When philosphers talk about what it is rational to do, or what is the right thing to do, or about deciding among alternatives, they sometimes talk about "full and vivid information." So, you know, you might say the sensible thing to do is what you would do if you had full and vivid information about all the alternatives and you were reflecting in a calm state of mind.

I wrote about my doubts about the calm state of mind business before. But I'm nervous about this full and vivid information stuff too. Because when I have full and vivid information about the dental facts -- when I really have in my mind, front and center, that unless I take steps they are going to decay, fall apart, fall out of my head, break on a biscotte -- I feel so discouraged I feel motivated not to brush and floss but rather to stretch out in despair on the living room floor and feel sad about the human condition.

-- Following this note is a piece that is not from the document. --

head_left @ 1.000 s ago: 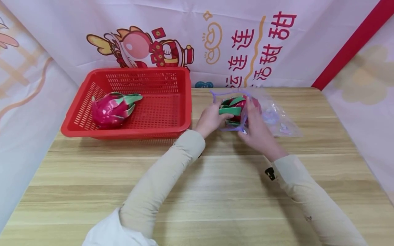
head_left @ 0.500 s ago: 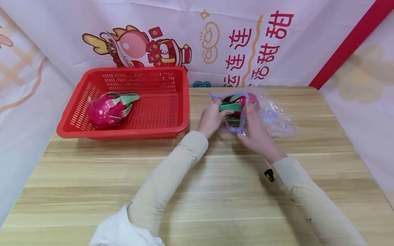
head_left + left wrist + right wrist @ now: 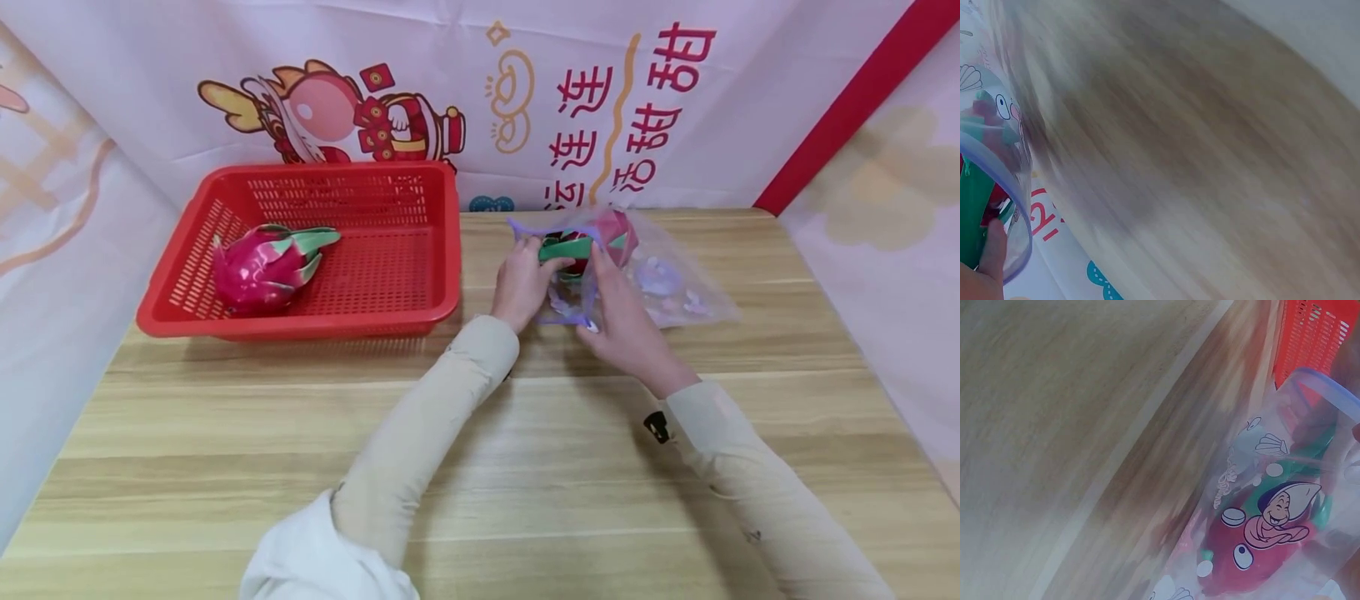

I guess you could say this is a defect about me, that a fully rational person wouldn't be motivated in such perverse ways, but would simply note the dental facts and act accordingly, without going through the whole "discouraged" and "depressed" phases. Like Spock, you could just do the calculations and choose the right outcome.

But that doesn't seem quite right to me. I don't think I would be a better person if I were less inclined to despair over the human condition, and I don't think I would be a better person if I were more like Spock. Even Spock isn't a better person when he is more like Spock: it's when we see glimpses of Spock caring about things that we start to care about him.

As a practical solution to these problems, I try to channel my motivations in more short-term directions. I work out because of how it will make me feel tomorrow, not because I want to live longer. I refrain from smoking so I can breathe today, not so I can avoid a horrible death from lung cancer. I floss so my teeth will feel healthy and look good, this month, rather than worrying about the big picture.

This little bait-and-switch works pretty well when things are going fine. But it's not a real solution to the problem, and interestingly, it requires keeping in one's mind a set of less full, and less vivid, information, than what is really the truth.